Microservices — Transaction Management Patterns

7 min readApr 24, 2022

Some Popular Microservices Transaction Management Patterns and Distributed System Problems

Write-ahead logging (WAL): provides atomicity and durability (ACID) in database systems. The changes are first recorded in the log, which must be written to stable storage, before the changes are written to the database.

Undo log: allows a dbms to undo a transaction. a version of modified data is saved before a transaction starts. The generation of undo logs is accompanied by the generation of redo logs.
Redo log: allows a dbms to redo a transaction. consists of files that store all changes made to the database as they occur. Every instance of an Oracle Database has an associated redo log to protect the database in case of an instance failure.

Two Phase Commit (2PC) ❌

Assumptions:
- One process is “coordinator” (C), the rest are “cohort”s (H).
- Coordinator can be initiator (or not).
- Storage is stable, no machine crashes.
- Write-ahead log exists at each site.

Phase 1 (Voting Phase):
- C sends a “query” msg to all H’s and wait for replies.
- All H’s work on trxn until commit phase. They write an entry to their undo log and an entry to their redo log. Each H sends “agree” or “abort” reply depending on their trxn’s outcome.

Phase 2 (Completion Phase):
Success:
- C sends a “commit” msg to all H’s.
- H’s complete operation, release all the locks and resources held during the transaction.
- H’s send “acknowledgement” msg to C. C completes trxn when all “acknowledgement” msgs are received.
Failure:
- C sends a “rollback” msg to all H’s.
- H’s undo trxn using the undo log, release all the locks and resources held during the transaction.
- H’s send “acknowledgement” msg to C. C undoes trxn when all “acknowledgement” msgs are received.

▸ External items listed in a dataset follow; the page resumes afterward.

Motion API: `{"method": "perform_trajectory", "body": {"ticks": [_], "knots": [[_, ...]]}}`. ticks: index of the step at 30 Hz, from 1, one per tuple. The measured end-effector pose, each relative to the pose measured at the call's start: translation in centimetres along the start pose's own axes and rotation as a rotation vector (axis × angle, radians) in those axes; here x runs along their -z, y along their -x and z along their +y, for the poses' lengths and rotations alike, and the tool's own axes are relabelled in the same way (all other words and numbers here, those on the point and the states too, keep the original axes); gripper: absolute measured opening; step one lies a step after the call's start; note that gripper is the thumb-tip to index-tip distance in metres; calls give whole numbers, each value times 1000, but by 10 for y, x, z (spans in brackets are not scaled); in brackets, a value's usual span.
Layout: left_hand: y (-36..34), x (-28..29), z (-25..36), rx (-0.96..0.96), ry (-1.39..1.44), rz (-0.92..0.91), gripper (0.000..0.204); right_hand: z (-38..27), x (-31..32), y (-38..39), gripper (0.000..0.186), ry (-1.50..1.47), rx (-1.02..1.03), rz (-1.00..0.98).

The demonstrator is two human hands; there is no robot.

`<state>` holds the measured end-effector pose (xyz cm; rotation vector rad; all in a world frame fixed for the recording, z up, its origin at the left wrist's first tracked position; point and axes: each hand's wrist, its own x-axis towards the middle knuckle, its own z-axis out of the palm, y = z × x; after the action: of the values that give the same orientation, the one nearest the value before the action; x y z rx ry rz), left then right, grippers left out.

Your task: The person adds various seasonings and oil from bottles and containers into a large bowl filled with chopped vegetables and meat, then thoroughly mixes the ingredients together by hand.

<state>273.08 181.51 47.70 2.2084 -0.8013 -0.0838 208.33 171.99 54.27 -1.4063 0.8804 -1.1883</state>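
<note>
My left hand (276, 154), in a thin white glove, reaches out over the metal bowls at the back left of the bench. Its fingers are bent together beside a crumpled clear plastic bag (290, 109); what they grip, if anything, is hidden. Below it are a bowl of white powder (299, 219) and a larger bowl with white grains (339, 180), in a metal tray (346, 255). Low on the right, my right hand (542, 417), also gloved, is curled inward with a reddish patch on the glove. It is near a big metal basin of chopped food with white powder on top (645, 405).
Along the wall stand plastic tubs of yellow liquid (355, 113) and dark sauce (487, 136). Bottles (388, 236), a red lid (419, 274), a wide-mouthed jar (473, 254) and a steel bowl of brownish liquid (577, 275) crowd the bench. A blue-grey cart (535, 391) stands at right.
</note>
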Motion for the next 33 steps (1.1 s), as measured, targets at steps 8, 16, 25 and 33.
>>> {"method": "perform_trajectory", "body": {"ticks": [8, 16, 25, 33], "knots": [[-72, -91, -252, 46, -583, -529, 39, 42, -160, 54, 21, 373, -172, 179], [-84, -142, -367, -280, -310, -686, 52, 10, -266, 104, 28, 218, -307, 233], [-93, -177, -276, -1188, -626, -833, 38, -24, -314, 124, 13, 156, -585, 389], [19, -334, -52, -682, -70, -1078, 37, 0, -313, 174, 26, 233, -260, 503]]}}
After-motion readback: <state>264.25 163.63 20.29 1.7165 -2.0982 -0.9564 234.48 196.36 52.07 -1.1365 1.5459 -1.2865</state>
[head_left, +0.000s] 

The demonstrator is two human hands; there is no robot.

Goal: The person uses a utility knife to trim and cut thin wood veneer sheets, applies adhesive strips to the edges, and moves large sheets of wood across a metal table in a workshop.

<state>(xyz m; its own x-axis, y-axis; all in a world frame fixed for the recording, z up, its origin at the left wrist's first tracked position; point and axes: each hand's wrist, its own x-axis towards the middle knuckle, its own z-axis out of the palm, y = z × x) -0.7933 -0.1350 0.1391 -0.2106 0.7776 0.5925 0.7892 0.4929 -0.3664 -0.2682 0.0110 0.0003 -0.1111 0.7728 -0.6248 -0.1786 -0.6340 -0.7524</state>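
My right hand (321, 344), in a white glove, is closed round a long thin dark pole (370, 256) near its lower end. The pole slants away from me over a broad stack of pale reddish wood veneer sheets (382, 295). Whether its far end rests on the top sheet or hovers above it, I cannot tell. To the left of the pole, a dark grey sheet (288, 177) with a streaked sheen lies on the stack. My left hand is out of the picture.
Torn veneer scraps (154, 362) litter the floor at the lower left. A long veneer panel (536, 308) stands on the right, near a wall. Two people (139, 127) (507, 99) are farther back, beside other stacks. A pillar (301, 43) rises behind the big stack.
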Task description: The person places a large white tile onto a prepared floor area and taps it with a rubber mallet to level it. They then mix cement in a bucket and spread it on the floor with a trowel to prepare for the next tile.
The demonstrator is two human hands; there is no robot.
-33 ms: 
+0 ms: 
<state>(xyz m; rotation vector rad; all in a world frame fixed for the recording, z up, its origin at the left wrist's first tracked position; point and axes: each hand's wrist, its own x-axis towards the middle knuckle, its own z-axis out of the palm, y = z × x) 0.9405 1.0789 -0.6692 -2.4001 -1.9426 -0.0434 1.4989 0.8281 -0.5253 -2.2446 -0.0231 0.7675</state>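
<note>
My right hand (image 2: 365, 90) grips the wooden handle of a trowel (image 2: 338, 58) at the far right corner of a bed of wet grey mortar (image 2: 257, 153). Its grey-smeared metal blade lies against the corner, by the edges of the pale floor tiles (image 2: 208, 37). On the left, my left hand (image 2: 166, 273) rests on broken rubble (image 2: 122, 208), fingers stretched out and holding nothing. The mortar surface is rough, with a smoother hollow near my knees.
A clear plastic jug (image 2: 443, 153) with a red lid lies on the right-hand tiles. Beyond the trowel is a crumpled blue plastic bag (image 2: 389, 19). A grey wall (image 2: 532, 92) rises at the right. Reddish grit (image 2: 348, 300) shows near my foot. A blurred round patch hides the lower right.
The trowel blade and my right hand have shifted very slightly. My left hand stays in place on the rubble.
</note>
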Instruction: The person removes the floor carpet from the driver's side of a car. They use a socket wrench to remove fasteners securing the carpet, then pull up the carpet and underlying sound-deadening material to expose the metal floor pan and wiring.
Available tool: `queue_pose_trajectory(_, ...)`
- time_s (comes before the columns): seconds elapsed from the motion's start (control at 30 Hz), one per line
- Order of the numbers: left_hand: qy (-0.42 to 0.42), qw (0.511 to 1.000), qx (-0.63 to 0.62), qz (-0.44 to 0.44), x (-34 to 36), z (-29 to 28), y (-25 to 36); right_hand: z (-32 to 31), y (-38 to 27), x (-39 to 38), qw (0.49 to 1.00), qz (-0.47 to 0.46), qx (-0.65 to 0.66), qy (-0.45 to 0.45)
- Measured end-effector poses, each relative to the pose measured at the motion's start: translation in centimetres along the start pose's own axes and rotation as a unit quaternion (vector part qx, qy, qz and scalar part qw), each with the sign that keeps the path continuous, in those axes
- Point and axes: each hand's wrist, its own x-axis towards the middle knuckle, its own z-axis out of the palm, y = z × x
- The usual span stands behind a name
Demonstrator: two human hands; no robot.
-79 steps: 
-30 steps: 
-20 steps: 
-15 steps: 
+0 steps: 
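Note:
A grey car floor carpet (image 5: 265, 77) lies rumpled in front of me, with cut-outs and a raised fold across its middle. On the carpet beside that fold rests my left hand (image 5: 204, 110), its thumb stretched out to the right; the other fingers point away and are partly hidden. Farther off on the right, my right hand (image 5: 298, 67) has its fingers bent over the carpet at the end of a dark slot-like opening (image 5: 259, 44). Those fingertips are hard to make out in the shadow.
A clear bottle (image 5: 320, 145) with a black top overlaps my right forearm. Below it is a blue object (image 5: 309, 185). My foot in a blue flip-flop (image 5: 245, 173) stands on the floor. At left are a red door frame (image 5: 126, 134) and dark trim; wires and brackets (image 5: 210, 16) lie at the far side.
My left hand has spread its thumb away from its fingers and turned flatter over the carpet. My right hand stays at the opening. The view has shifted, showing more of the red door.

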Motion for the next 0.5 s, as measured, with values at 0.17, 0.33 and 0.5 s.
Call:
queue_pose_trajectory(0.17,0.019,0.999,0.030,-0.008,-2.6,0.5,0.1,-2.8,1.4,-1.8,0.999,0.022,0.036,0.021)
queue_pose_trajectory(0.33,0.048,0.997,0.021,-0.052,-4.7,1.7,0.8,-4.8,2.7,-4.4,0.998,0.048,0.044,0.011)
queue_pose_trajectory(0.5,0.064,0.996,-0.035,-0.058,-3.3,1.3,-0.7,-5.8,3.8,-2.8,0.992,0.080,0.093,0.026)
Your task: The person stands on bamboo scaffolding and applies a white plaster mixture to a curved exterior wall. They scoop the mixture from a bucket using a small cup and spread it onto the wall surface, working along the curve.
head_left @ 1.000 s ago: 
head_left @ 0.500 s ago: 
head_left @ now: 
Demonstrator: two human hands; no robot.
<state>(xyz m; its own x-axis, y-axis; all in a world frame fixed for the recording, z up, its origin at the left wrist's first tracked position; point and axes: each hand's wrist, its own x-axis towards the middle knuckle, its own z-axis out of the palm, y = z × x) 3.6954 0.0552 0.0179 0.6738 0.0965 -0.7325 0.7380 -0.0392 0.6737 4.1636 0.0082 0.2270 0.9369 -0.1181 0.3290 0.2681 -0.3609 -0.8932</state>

- not appropriate for microservices ❌
- if C fails, it's a single point of failure. 'Availability' impacted.
- depends on slowest response time, locks everywhere
- not supported by NoSQL dbs & msg brokers

Saga Pattern ✔️

Single independent unit of work
Every microservice should expose 1. participate 2. rollback (compensation) methods. (for n transaction -> n compensation)
If one in the chain fails, all the previously occurred ones’ rollbacks should be called.
Compensation service must be idempotent (cannot abort) and must be retried until success.

Orchestration Based:
One coordinator. Single point of failure problem still exists.
Choreography Based:
Each local trxn publishes domain events that trigger local trxns in other services. Preferred over orchestration-based.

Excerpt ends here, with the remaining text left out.